# L1 and L2 Regularization From Scratch

Implementing Ridge (L2) and Lasso (L1) regression from scratch:
1. Ridge Regression (L2 penalty)
2. Lasso Regression (L1 penalty)
3. Comparison with standard linear regression
4. Effect on coefficients

---

In [None]:
import numpy as np
import matplotlib.pyplot as plt
import seaborn as sns
from sklearn.linear_model import Ridge, Lasso, LinearRegression
from sklearn.preprocessing import StandardScaler
from sklearn.model_selection import train_test_split

sns.set_style('darkgrid')
plt.rcParams['figure.figsize'] = (12, 6)
np.random.seed(42)

---
## Generate Data with Noise

Create dataset with many features, some irrelevant.

In [None]:
# Generate data
n_samples = 100
n_features = 20

# True coefficients (sparse - many zeros)
true_coef = np.zeros(n_features)
true_coef[0] = 5.0
true_coef[2] = 3.0
true_coef[5] = -2.0
true_coef[10] = 1.5

X = np.random.randn(n_samples, n_features)
y = X.dot(true_coef) + np.random.randn(n_samples) * 0.5

# Standardize features
scaler = StandardScaler()
X_scaled = scaler.fit_transform(X)

print(f'Dataset: {n_samples} samples, {n_features} features')
print(f'True non-zero coefficients: {np.sum(true_coef != 0)}')
print(f'True coefficients:\n{true_coef}')

---
## Implementation 1: Ridge Regression (L2)

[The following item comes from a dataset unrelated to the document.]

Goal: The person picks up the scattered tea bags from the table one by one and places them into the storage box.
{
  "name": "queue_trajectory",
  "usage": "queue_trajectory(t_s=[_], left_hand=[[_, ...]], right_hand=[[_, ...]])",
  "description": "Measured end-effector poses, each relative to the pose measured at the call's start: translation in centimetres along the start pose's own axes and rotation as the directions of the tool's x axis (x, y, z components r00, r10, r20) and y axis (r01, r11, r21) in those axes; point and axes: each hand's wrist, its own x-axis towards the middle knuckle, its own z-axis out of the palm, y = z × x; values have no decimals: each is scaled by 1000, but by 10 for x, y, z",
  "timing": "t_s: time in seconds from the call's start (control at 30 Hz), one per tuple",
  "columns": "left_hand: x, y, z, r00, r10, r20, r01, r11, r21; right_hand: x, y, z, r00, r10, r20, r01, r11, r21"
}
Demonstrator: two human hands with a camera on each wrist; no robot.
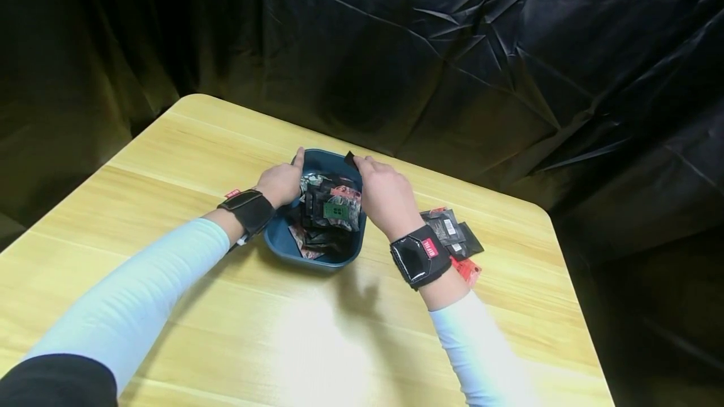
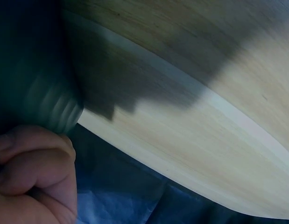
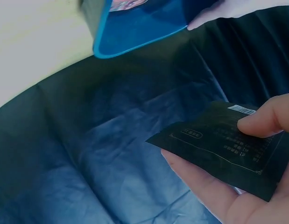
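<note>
A dark blue tub (image 1: 352,257) holds a heap of small packets (image 1: 317,203), mostly black, some with red or green printing. My left hand (image 1: 283,182) grips the tub's left rim, its index finger pointing along the far corner. In the left wrist view the curled fingers (image 2: 37,168) show beside the tub's dark outer wall (image 2: 37,74). Over the tub's right side, my right hand (image 1: 387,196) pinches a black sachet (image 3: 214,140) between thumb and fingers. Pale print and a barcode mark the sachet's face; only one dark corner of it shows in the head view.
Several more packets, black sachets (image 1: 447,228) and a red one (image 1: 468,271), lie on the wooden table (image 1: 226,331) right of the tub, partly behind my right wrist. A black sheet (image 1: 396,49) hangs behind the table's far edge.
</note>
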Motion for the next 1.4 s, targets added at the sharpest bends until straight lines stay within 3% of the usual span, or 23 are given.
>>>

Cost: $J(\theta) = \frac{1}{2m}||X\theta - y||^2 + \frac{\lambda}{2m}||\theta||^2$

Closed form solution: $\theta = (X^TX + \lambda I)^{-1}X^Ty$

In [None]:
def ridge_regression(X, y, lambda_reg):
    """
    Ridge regression using normal equation.
    
    Cost: J = (1/2m)||Xθ - y||^2 + (λ/2m)||θ||^2
    Solution: θ = (X^T X + λI)^(-1) X^T y
    """
    m, n = X.shape
    identity = np.eye(n)
    
    # Normal equation with L2 penalty
    theta = np.linalg.inv(X.T.dot(X) + lambda_reg * identity).dot(X.T).dot(y)
    return theta

# Test different lambda values
lambdas = [0, 0.1, 1.0, 10.0, 100.0]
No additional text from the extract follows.